– Почему?
Принц хотел только этого – чтобы его оставили одного. Наедине с чувством вины и раскаянием.
Селеста покачала головой.
– Потому что сейчас ты не должен быть один.
Она взяла его руку и провела по ней мокрым полотенцем. Нат зашипел от боли. Когда жрица обмакнула полотенце в миску, вода в ней окрасилась в красный цвет.
– Селеста, ты не понимаешь.
Все силы покинули его тело, и плечи Натаниэля поникли. Ему очень хотелось побыть одному.
Но Селеста подняла руку и приложила ее к его щеке. В глазах жрицы сверкнули опасные огоньки.
– Тогда объясни мне.
Нат выдержал ее взгляд. Рыжие локоны струились по спине Селесты, одна прядь свободно упала девушке на лоб. Она выбилась из прически, но выглядело это чудесно. Принц вздохнул.
– Моя мать была единственной семьей, которую я когда-либо имел. Нас всегда было только двое. Каждый раз, когда я спрашивал о своем отце, она говорила, что я так на него похож. Что я выгляжу так же, как и он.

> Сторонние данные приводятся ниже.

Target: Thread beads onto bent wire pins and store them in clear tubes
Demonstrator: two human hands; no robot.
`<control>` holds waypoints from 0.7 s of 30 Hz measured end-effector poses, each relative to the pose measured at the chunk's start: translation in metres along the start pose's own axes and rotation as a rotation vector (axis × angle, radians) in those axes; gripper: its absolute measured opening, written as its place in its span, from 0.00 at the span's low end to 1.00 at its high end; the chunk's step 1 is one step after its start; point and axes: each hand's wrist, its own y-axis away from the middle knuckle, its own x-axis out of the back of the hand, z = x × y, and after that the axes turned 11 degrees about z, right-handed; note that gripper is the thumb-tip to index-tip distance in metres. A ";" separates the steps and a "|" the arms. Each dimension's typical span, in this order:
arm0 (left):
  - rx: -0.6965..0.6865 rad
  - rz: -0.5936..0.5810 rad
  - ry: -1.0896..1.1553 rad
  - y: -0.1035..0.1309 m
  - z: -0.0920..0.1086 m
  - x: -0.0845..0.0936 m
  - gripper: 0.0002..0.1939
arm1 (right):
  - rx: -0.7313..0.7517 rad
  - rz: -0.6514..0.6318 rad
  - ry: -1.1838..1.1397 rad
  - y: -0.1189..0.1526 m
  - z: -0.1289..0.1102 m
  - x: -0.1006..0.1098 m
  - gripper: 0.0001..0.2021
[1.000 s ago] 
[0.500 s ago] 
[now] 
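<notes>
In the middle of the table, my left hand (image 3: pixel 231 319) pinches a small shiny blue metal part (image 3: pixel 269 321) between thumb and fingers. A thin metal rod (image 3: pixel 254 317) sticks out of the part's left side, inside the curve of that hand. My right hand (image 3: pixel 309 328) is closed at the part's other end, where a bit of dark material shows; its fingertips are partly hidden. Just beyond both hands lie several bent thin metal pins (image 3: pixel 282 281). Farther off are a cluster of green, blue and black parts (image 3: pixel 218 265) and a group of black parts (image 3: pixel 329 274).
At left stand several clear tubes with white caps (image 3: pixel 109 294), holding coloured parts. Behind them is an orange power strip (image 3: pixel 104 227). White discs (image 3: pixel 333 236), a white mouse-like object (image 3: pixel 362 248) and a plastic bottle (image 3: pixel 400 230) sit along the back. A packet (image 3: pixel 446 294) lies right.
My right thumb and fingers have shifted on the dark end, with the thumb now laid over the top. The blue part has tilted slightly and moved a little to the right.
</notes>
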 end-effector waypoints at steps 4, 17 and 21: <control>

Нат злобно рассмеялся. Это сходство он заметил только сегодня.
Он мучительно скучал по матери. Она была мертва уже десять лет, и все же Нат до сих пор ощущал это тоскливое ощущение потери, что поселилось в его груди много лет назад.
Селеста взяла руку Ната и сжала ее. Боль, которую принц испытал при этом, он проигнорировал. Тепло ее пальцев могло вылечить гораздо большую боль.
– Тебе, должно быть, было очень тяжело. Жить, не зная, что с тобой будет завтра. Я этого даже представить себе не могу, – призналась она.
Взглянув на девушку, Нат одарил ее слабой улыбкой.
– Так даже лучше. – Хорошо, что она выросла в достатке и благополучии.
Нат потянулся к руке Селесты и переплел ее пальцы со своими. Он поднес ее руку к губам, запечатлев на ней поцелуй.
– Знаешь, иногда я вижу ее лицо. В чужих местах, среди чужих людей. Бывает, вижу ее, а иногда даже слышу ее голос.
У Кары был нежный, приятный голос. И когда она напевала ему песенки, Нат знал, что все будет хорошо.